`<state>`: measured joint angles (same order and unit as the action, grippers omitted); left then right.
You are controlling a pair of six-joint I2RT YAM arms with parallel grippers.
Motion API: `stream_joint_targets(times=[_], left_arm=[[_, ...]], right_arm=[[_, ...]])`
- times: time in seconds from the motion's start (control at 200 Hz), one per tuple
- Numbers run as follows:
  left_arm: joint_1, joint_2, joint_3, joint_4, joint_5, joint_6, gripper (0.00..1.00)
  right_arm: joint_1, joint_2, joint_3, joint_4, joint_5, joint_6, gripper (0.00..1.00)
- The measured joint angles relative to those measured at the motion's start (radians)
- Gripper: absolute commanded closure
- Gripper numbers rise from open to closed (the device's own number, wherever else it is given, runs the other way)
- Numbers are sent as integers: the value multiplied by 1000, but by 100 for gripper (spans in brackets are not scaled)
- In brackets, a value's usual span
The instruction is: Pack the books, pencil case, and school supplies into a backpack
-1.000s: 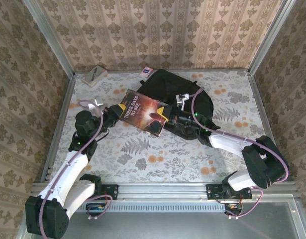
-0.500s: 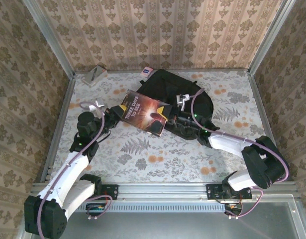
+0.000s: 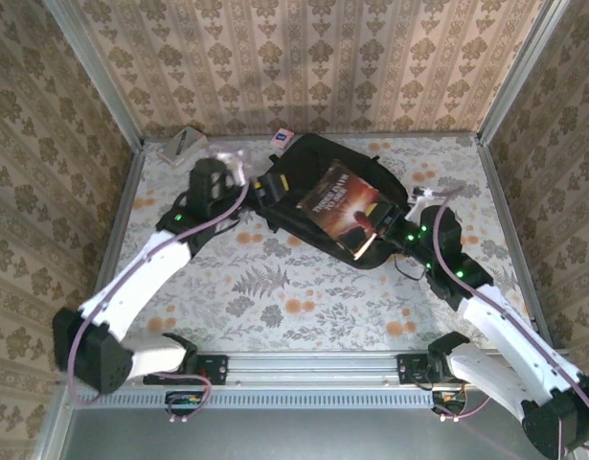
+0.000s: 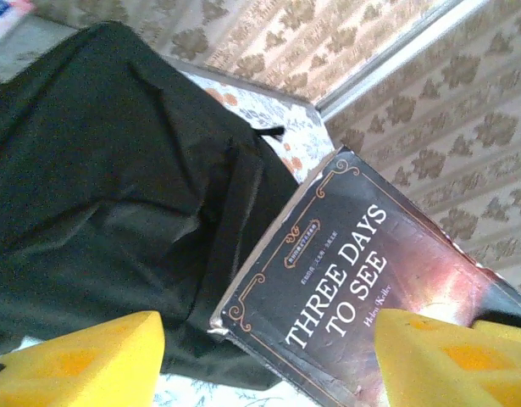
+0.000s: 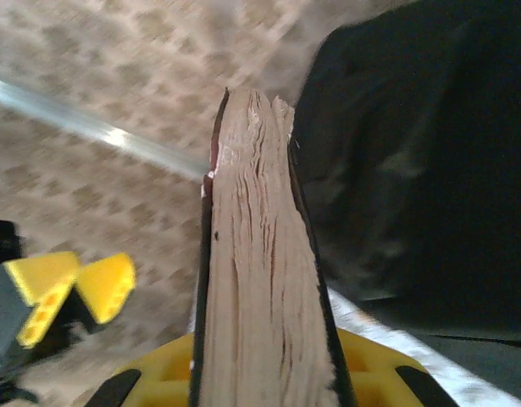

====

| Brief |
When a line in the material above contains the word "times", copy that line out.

| Task result |
Motion API: `stream_joint_targets(times=[_], left_arm=[[_, ...]], right_arm=[[_, ...]])`
- times: time in seconds from the motion's start (control at 200 Hz), one per tuple

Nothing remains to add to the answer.